WHAT YOU ARE ASKED TO DO
From the listing below, count the lines that contain the string "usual", then state only that number.
_____
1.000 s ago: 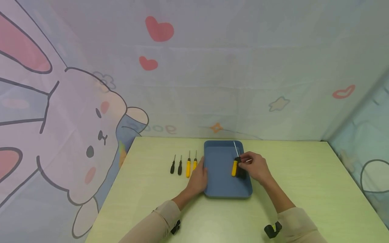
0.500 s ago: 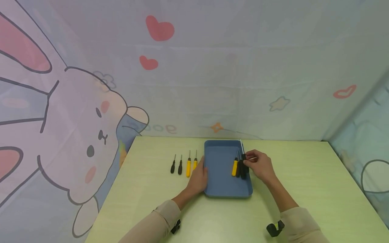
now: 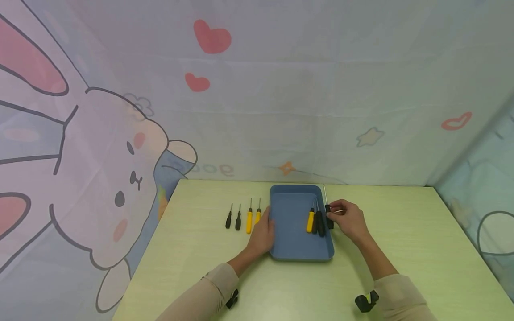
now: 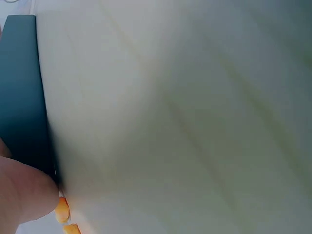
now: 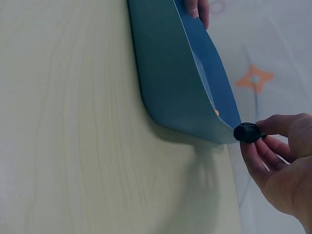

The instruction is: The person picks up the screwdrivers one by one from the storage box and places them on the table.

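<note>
A black-handled screwdriver (image 3: 329, 218) is pinched between the thumb and fingers of my right hand (image 3: 350, 220), over the right rim of the blue tray (image 3: 291, 243). Its shaft points to the back; in the right wrist view the butt of the black handle (image 5: 247, 132) faces the camera. At the tray's left wall, my left hand (image 3: 262, 235) grips the side, thumb (image 4: 29, 190) against the outside and fingertips (image 5: 193, 9) inside. A yellow-handled screwdriver (image 3: 310, 222) and two black-handled screwdrivers (image 3: 321, 225) lie side by side in the tray's right half.
Left of the tray, two small black screwdrivers (image 3: 238, 221) and two yellow screwdrivers (image 3: 249, 221) lie in a row on the pale table (image 3: 192, 249); my left hand partly covers one yellow handle. A printed cloth (image 3: 281, 111) hangs behind the table's back edge.
My right hand has moved right with the black screwdriver, from over the tray to its right rim, and the shaft has straightened. The screwdrivers inside now show more fully. My left hand has stayed put.
</note>
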The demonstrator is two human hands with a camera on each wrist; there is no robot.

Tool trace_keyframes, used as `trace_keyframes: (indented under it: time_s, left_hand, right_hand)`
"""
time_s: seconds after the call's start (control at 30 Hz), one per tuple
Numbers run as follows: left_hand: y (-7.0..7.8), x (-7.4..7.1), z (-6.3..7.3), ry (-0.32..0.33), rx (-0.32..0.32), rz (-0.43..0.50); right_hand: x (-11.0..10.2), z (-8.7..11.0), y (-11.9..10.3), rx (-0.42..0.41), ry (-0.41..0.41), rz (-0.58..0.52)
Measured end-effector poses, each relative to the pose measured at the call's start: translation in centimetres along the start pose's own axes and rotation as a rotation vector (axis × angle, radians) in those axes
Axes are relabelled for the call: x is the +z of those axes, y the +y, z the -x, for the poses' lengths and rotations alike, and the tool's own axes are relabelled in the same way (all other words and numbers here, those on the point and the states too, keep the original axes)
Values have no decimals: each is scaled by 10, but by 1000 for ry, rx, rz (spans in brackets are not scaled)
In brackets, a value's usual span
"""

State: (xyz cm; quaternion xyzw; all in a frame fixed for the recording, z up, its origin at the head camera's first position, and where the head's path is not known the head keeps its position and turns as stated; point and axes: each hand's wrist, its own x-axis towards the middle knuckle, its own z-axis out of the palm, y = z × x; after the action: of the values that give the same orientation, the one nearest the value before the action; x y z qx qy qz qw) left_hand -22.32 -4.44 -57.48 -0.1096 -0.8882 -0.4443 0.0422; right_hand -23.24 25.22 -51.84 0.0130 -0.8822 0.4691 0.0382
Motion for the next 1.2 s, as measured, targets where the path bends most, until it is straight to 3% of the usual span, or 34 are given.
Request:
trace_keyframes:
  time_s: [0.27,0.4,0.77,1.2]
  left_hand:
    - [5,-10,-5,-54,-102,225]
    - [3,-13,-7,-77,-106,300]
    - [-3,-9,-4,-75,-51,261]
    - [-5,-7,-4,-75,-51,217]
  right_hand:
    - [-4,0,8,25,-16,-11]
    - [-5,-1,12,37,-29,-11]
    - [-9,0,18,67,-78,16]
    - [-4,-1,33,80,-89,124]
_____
ANSWER BOX
2